#### Instructions for the task
Pull out every line from the listing that has the word "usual".

[[ Records shown, beginning ]]

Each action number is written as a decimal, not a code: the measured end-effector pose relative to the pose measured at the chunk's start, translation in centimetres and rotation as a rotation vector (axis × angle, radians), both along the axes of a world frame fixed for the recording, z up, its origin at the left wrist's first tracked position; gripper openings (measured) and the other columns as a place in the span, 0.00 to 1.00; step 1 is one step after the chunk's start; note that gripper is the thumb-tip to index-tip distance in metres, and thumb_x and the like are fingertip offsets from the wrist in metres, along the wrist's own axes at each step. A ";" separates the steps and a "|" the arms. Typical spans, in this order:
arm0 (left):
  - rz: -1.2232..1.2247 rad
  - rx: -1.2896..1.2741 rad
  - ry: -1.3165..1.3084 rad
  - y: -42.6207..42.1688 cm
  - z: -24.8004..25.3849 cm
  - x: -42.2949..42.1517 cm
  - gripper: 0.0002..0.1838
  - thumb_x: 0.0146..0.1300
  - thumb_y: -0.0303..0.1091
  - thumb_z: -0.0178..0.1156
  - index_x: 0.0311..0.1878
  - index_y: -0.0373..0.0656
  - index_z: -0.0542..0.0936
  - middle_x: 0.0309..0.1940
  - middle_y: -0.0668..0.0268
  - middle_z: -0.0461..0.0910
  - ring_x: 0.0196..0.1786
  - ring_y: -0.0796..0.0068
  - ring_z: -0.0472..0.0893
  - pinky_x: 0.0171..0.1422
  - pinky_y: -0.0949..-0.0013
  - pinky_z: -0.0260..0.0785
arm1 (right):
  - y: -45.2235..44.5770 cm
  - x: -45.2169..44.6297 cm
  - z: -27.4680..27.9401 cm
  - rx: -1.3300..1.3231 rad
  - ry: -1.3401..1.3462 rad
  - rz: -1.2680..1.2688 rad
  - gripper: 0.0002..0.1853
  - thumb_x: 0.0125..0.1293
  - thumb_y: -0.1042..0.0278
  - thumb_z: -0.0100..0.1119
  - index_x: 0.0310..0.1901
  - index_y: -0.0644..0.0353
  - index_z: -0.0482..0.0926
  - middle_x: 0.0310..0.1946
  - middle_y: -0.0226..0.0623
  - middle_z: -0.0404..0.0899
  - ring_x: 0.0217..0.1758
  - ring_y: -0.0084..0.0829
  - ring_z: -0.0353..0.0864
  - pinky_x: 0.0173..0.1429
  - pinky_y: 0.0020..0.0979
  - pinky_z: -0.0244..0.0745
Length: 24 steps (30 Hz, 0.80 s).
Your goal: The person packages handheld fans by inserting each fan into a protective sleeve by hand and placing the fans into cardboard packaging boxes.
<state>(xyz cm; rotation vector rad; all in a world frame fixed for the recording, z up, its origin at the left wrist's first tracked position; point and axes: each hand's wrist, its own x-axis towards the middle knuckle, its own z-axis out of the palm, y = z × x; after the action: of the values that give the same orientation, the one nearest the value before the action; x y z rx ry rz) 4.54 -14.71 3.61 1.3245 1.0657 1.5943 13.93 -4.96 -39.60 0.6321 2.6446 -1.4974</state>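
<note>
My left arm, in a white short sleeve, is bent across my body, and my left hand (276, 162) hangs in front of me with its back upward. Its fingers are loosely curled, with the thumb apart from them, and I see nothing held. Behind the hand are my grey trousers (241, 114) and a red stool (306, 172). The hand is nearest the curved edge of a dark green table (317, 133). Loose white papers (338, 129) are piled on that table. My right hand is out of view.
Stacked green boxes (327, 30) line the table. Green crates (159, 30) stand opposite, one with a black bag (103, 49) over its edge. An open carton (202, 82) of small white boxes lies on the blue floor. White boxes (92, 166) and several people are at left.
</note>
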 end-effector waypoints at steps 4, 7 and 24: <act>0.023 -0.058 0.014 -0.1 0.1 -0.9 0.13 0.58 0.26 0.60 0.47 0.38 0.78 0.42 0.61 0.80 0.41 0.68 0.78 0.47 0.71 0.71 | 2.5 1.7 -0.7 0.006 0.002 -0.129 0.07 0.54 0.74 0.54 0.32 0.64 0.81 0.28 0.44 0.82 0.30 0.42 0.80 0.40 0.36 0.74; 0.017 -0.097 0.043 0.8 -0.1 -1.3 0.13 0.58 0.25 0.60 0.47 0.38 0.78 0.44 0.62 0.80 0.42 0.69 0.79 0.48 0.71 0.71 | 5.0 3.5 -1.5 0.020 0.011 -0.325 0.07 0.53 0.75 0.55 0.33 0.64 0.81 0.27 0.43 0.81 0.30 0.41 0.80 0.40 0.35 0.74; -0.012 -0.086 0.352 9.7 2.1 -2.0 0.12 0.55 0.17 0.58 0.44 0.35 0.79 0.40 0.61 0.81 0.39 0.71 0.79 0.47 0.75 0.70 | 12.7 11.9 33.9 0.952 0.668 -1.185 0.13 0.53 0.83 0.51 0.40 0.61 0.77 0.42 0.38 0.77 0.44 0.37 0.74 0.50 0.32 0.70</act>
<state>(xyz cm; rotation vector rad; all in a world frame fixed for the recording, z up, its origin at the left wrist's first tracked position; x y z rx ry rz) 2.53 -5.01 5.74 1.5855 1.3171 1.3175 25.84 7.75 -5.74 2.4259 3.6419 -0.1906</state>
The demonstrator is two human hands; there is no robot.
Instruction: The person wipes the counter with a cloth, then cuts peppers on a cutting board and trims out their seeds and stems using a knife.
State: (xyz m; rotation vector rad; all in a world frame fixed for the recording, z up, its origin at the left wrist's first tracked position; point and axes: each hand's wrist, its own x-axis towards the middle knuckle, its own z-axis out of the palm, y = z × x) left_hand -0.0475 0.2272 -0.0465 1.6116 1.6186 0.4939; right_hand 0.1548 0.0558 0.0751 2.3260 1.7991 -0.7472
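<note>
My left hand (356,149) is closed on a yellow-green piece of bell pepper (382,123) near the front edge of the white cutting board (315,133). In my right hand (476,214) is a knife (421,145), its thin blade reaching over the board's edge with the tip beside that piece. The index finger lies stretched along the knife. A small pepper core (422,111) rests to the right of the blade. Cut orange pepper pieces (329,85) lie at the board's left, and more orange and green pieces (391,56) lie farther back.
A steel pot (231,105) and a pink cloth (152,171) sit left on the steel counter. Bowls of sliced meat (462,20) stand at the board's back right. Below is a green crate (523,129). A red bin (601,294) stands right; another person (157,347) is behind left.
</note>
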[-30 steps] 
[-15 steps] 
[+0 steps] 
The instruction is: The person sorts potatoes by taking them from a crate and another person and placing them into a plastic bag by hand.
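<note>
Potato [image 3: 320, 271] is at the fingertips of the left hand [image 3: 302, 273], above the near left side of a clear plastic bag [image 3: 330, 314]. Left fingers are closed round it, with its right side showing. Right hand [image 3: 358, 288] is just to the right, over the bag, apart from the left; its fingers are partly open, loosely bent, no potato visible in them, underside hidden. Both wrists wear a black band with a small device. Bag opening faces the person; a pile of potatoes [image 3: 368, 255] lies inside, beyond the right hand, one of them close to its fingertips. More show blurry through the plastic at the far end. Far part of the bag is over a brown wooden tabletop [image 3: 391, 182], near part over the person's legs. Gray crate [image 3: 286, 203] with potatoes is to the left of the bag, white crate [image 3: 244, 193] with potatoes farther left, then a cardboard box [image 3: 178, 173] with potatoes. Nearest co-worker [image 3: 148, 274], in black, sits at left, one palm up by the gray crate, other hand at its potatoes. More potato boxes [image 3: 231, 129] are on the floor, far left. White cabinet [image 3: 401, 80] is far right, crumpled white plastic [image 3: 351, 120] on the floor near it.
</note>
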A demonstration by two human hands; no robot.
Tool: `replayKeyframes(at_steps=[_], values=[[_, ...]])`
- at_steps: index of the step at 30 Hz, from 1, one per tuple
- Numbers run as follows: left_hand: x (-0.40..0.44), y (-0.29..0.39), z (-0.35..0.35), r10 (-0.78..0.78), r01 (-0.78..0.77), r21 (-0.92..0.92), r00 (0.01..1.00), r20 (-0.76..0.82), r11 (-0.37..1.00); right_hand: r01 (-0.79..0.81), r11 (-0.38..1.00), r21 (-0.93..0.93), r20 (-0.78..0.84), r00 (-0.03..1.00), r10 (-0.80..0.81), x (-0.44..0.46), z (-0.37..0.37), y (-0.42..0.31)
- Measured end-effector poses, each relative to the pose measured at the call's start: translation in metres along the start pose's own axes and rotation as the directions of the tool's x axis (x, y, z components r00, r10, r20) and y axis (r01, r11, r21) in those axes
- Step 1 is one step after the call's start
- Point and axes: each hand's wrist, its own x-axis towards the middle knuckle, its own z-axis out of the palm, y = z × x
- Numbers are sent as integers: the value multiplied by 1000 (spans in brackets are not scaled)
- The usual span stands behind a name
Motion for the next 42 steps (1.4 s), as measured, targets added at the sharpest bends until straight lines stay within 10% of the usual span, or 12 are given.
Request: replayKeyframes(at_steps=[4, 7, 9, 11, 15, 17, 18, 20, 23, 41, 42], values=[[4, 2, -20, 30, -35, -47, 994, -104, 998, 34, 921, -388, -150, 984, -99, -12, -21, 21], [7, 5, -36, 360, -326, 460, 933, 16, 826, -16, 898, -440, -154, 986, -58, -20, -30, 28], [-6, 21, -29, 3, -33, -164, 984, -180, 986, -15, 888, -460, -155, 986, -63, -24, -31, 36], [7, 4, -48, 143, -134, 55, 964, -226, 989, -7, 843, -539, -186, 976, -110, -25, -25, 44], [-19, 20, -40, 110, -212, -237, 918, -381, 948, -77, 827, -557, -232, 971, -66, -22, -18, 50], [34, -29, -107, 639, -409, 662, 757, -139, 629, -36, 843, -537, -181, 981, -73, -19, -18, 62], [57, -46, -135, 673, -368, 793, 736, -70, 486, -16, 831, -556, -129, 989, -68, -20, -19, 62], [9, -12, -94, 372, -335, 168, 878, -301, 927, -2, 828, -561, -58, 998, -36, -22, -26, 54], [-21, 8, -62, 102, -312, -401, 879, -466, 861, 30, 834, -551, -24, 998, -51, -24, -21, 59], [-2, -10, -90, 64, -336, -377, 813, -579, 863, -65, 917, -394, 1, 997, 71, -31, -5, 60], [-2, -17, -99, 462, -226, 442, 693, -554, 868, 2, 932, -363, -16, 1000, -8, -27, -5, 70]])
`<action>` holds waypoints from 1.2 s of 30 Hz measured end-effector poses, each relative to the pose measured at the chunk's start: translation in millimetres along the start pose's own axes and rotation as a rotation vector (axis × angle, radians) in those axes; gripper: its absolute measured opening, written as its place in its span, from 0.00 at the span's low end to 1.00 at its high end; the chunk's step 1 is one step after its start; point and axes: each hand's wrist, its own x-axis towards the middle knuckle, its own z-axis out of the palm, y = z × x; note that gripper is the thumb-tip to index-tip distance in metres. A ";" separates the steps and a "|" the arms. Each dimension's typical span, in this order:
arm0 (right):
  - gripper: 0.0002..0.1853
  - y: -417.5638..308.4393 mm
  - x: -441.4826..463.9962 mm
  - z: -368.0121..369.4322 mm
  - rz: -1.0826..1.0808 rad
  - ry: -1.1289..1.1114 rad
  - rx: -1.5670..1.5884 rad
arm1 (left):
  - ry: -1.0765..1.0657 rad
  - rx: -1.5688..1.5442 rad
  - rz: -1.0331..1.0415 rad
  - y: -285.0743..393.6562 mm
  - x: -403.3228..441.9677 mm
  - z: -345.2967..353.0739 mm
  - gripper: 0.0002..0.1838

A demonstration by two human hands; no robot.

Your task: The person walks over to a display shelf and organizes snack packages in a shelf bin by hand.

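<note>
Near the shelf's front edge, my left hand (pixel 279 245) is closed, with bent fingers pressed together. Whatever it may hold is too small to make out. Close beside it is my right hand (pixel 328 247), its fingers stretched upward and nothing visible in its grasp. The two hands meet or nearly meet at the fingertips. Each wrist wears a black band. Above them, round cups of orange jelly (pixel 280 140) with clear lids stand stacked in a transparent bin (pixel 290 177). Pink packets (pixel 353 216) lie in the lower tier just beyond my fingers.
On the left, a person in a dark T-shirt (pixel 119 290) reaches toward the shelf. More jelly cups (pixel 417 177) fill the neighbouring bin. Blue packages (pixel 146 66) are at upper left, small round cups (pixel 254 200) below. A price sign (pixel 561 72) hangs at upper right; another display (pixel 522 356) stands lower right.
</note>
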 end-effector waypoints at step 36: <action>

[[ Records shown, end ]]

#### Exercise answer
- The usual span stands behind a name
Motion for the next 42 steps (1.4 s), as measured, targets added at the sharpest bends until straight lines stay within 10% of the usual span, or 12 are given.

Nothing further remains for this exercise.